Page: http://blog.richardslowry.com/ Richard's Blog
Dec 8th, 2010 by Richard Lowry
Deadly Gunfight

Blazer's HouseAfter five weeks of fighting in Fallujah, Kilo Company, 3rd Battalion, 5th Marines ran into a pocket of diehard insurgents holed up in the center of the city. Here is the story of the costliest firefight of Operation Phantom Fury as described in New Dawn: The Battles for Fallujah.

With winter approaching, the Fallujah nights had turned bitter cold. As Lieutenant Todd Moulder and the 3/5 Kilo Company XO, Lieutenant Ben Diaz, worked to set up defenses at an abandoned school on December 12th, 2004, Sergeant Jason Arellano’s squad left the school to join in the search for blankets. Third Squad moved into the houses just south of the school and east of the 915 block in search of anything that could help keep them warm during the approaching winter night. Arellano stayed behind on the school roof with his platoon commander.

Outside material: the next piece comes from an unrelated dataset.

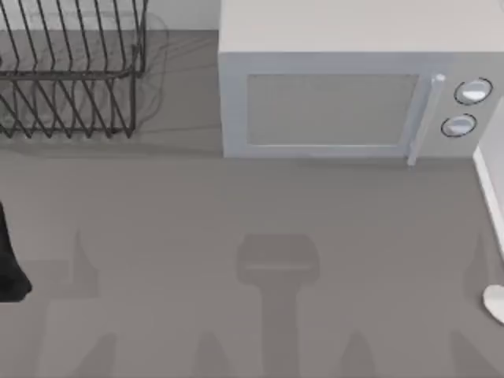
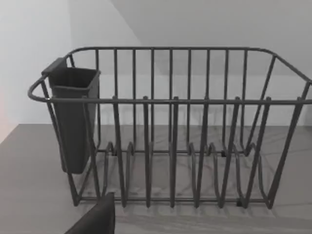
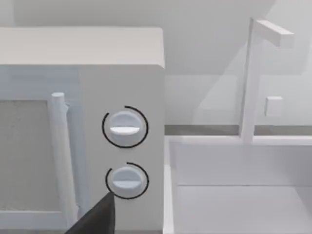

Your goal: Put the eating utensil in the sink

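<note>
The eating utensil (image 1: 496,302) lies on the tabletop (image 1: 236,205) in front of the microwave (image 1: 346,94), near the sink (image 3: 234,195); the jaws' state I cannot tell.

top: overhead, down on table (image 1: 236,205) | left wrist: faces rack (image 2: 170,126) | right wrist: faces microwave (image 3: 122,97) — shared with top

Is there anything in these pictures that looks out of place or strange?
One thing: the eating utensil, a small whitish rounded piece, lies at the right edge of the table, outside the sink. The dish rack and the microwave stand upright, and nothing looks spilled.
</note>
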### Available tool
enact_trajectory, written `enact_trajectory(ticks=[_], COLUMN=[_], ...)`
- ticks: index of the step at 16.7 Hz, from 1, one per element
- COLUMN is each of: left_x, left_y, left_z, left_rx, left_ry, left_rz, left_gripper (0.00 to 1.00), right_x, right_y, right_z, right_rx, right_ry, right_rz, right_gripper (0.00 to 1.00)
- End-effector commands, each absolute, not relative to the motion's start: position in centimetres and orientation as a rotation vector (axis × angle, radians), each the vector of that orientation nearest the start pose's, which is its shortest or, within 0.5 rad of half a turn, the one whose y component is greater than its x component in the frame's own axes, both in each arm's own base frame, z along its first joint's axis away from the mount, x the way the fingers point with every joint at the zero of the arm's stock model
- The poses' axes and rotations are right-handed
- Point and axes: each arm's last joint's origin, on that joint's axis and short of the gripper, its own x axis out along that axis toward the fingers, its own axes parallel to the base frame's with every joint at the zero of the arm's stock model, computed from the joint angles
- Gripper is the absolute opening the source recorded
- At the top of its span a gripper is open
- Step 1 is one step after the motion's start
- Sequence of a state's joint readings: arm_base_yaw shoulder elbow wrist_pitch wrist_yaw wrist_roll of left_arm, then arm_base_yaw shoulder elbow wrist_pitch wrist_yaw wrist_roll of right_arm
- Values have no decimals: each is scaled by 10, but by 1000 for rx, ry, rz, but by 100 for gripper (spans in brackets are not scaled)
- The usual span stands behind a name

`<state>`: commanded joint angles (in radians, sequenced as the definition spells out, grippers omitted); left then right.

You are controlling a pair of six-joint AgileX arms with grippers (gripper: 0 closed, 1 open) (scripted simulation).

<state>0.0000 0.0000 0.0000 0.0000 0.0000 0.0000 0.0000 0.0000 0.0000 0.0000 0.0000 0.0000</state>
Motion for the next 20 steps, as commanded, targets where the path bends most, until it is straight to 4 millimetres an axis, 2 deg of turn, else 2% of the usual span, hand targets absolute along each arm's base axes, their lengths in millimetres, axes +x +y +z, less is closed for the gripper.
enact_trajectory(ticks=[4,7,12,16,20], left_x=[106,106,106,106,106], left_y=[-1,-1,-1,-1,-1], left_z=[160,160,160,160,160], left_rx=[0,0,0,0,0], left_ry=[0,0,0,0,0], left_rz=[0,0,0,0,0], left_gripper=[100,100,100,100,100], right_x=[106,109,131,156,179], right_y=[-2,-4,-11,-19,-28], right_z=[164,175,187,190,192], right_rx=[-34,-155,-436,-597,-677], right_ry=[39,196,699,1095,1350], right_rz=[-8,-16,93,306,546], right_gripper=[100,100,100,100,100])
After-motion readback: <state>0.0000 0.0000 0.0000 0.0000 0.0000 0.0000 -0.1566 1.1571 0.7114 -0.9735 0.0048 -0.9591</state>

Back on the long, skinny 915 Block, Arellano’s good friend Corporal Jason Clairday led his squad into the eleventh northern house. Sergeant Jeffery Kirk split his 3rd Squad Marines: some entered the eleventh and twelfth southern houses; others moved to a building in the Janabi Hospital complex across the street to provide overwatch for the foraging Marines.

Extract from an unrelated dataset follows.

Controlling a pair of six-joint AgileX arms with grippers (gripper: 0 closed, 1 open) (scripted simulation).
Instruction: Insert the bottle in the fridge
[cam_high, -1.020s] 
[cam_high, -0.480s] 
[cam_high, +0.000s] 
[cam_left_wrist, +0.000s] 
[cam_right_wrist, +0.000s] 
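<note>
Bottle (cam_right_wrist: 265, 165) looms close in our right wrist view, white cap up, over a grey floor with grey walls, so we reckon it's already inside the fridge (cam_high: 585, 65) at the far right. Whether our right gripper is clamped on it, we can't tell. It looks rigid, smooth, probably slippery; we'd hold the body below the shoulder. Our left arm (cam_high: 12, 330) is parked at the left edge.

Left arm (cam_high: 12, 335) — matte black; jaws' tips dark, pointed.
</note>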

Corporals Ian Stewart and David Cisneros, along with Lance Corporal Chad Pioske, entered the eleventh southern house. Cisneros and Pioske cleared the bottom floor while Stewart went up the stairs to clear the second floor. But as Stewart moved to enter an upstairs bedroom, shots rang out: he had encountered the first group of a platoon-sized enemy force. Stewart went down in the open doorway, mortally wounded. He called for help, and Cisneros and Pioske charged for the stairs to get to their friend. But gunfire and grenades rained down on them from a dozen insurgents holed up in the second-floor bedrooms, and Cisneros and Pioske were forced to fall back, unable to reach Stewart.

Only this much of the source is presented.